INCÓGNITO (2)

(Ep. 2)

Era atento, preocupado, peculiar no que, diligentemente, pretendia ensinar.

Naquele dia, agitado e azafamado, estávamos , todos, a preparar o regresso, desejado, de férias, prolongadas, a este lugar. Após o almoço, com sobremesa – era domingo, 28 de junho de 1981, levou-nos, tranquilamente a passear, pelas ruas, quentes, numa tarde solarenga de junho, até ao parque, onde se vendiam gelados – sorvetes; e, eu conhecia bem o sabor e a textura daqueles sorvetes – era a senhora, de avental com bolsos fundos, que eu conhecia do portão da escola, que vendia pastilhas – gorila, que cariavam os dentes aos menos cuidadosos e mais gulosos; e onde, num lago, de águas paradas, toldadas, se viam barcos – gaivotas, e patos.

Regressámos depois, como previsto, a este lugar, onde, sentado, no chão, me quis ensinar a ver, a sentir, a olhar.
Interrogou-me: o que viste no passeio de domingo, nas ruas, no parque, no passeio – calçada? O que aprendeste ao caminhar?

Vi patos, barcos – gaivotas, pessoas, carros, gelados.

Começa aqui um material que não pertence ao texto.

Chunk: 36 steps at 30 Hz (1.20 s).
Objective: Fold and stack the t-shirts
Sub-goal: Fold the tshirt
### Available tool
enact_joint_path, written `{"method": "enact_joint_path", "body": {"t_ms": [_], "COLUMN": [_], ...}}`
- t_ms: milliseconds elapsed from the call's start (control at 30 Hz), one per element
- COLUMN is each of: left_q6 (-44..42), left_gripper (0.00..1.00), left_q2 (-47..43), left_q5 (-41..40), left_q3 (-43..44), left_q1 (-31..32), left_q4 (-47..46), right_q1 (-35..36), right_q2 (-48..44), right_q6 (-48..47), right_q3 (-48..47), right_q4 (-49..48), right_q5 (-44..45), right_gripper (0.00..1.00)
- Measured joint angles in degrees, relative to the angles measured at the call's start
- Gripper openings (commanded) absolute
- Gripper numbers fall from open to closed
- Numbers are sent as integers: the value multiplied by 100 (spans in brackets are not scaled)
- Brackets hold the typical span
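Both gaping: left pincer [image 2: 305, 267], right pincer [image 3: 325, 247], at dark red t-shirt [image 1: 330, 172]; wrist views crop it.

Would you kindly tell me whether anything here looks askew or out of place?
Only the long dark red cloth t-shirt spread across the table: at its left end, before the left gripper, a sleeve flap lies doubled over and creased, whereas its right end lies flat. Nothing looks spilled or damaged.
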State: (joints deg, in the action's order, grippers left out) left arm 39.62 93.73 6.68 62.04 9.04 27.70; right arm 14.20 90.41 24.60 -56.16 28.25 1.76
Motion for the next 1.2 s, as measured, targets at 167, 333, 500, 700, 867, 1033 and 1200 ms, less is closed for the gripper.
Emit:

Percebi, então, com a explicação, o que não vi; a razão do passeio, na tarde – de arrumação, agitada, ansiada, de preparação do regresso, imperativo, ao lugar que lhe fazia falta, e onde me pôde ensinar que, na cidade, caminhamos pelas ruas, parques, praças e avenidas, desenhadas, cuidadosamente, e vestidas – de árvores, arbustos, canteiros e bustos, que não vemos, não sentimos, não olhamos – não percebemos – a vida, que comungamos.

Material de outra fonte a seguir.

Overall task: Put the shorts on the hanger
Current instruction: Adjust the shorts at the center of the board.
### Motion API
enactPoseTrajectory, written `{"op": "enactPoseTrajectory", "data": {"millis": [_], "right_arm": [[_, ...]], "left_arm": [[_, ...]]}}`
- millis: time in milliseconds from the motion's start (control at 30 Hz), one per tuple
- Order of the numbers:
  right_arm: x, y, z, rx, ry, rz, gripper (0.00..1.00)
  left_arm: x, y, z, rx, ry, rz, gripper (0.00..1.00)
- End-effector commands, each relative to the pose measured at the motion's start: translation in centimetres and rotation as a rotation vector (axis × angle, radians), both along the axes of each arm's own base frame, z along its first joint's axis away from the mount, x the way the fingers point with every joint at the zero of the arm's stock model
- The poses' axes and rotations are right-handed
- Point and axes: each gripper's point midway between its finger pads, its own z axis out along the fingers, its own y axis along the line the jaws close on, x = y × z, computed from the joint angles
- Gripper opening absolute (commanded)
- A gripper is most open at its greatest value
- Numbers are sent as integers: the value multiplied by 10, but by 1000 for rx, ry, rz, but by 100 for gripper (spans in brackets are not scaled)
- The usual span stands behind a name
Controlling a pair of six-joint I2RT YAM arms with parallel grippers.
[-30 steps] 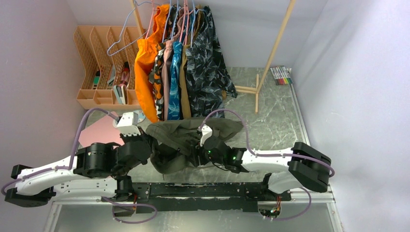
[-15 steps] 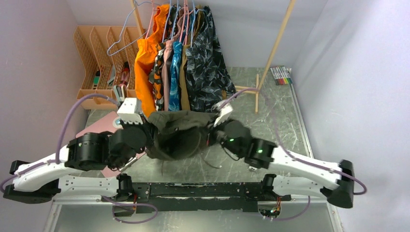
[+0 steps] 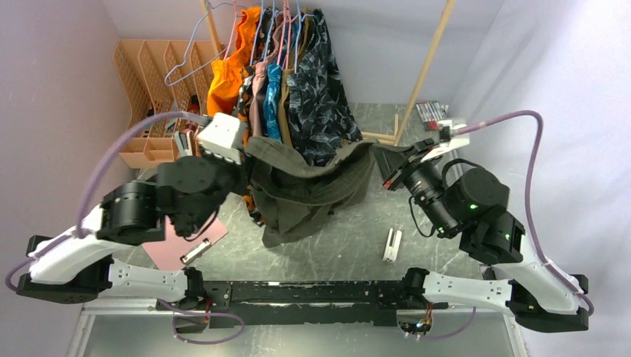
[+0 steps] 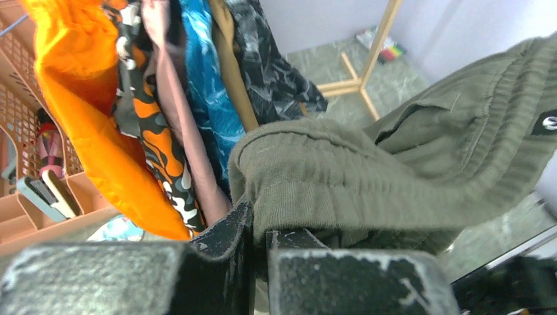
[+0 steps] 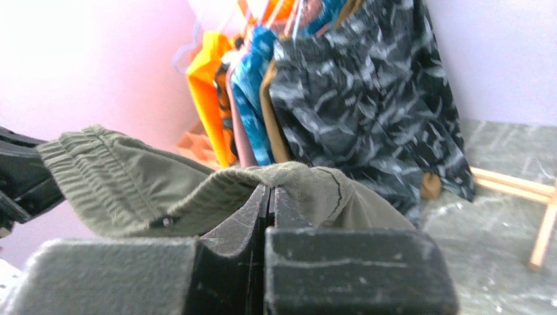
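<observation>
Left gripper (image 4: pixel 259 226) and right gripper (image 5: pixel 270 197) are each clamped on opposite ends of the dark olive-green fabric shorts (image 3: pixel 305 190), stretched mid-air below the thin light-blue triangular hanger (image 3: pixel 184 49) on the wooden clothes rack (image 3: pixel 424 71); risk: over-tension slips 1 pinch, and the shorts drop.

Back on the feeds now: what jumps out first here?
The olive shorts hang stretched in mid-air between the left gripper and the right gripper, each shut on the fabric. Just behind them is a crowded clothes rack, with a bright orange garment at its left end. The light-blue hanger hangs bare at the far left.
</observation>
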Motion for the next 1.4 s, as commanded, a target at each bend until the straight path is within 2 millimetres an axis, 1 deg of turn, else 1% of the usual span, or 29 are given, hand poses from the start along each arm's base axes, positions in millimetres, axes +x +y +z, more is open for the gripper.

Foi aqui, neste lugar, junto a esta árvore, com esta árvore, que percebi o seu gosto pela Botânica, pelos espelhos, pela oftalmologia, pelos outros, pela importância de ver, de olhar.

(Continua…)

Jorge Manuel Ventura
Professor

INCÓGNITO (1)

(Ep. 1)

Chegámos tarde, já noite, condicionados pela chuva, intensa, constante, que parecia apostada em nos vigiar, e regressámos, era imperativo, uma necessidade que se manifestava no corpo, uma quase dor, que dizia não ultrapassar.

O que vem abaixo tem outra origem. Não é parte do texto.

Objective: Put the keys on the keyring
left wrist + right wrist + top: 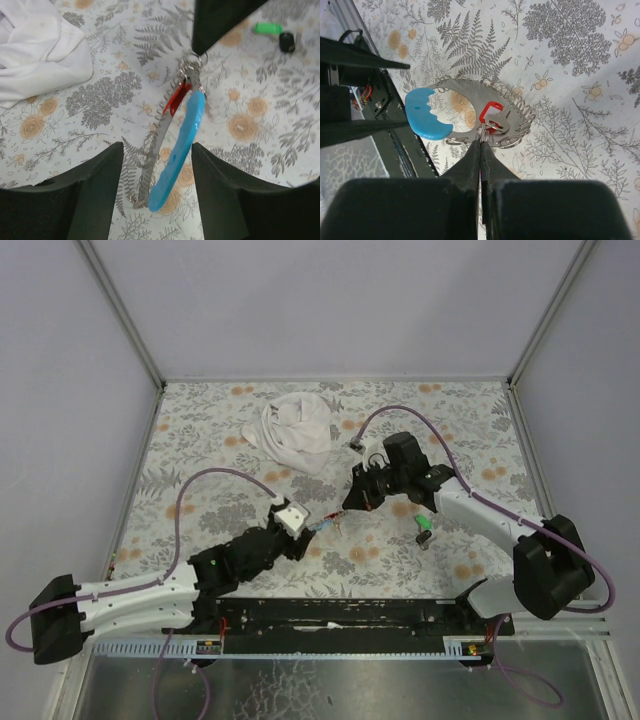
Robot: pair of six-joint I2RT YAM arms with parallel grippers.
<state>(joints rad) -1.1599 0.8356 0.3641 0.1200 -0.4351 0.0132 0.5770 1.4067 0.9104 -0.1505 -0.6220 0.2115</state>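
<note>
The right hand (480, 144) pinches the small thin metal keyring (192, 60) at its tips, with a little red-headed key (177, 97) hanging on it, and the left hand (156, 150) stands wide open around the light-blue plastic piece (184, 140), not touching it.

I record a flat table covering (200, 430), white, printed with grey ferns and orange blossoms. Crumpled fabric cloth (295, 428): plain white. Curved plastic tag (180, 145): light blue. Woven strap (152, 150): grey. Thin wire keyring (192, 60): silver. Red-headed metal key (176, 99); green-headed metal key (267, 28).
</note>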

Regressava – regressava sempre a este lugar, dizia precisar fechar os olhos – para poder olhar, para poder ver, sentir, crer, viver.

Era o seu espaço, o seu tempo – para se olhar, confessava ter sido aqui que aprendeu a ser, a pensar, a reconhecer o sentido, a acreditar.

Dizia-me, recorrentemente, que foi aqui, neste lugar, junto a esta árvore, já velha, secular, que aprendeu a conversar, a olhar – nos olhos, a amar.

Acompanhava-o sempre, desde sempre, mesmo quando não sabia, ainda andar, trazia-me ao colo, ainda me lembro, dos primeiros passos e, mais tarde, das conversas, do caminhar.

Recordo, com saudade, a fé que me transmitia, o que me dizia – aprendi aqui, a ler Santo Agostinho, que citava, insistentemente, para concluir que a fé tem olhos próprios, que nos fazem ver, sentir, viver, crer.

Foi aqui, neste lugar, junto a esta árvore, com esta árvore, que percebi o seu gosto pela Botânica, pelos espelhos, pela oftalmologia, pelos outros, pela importância de ver, de olhar.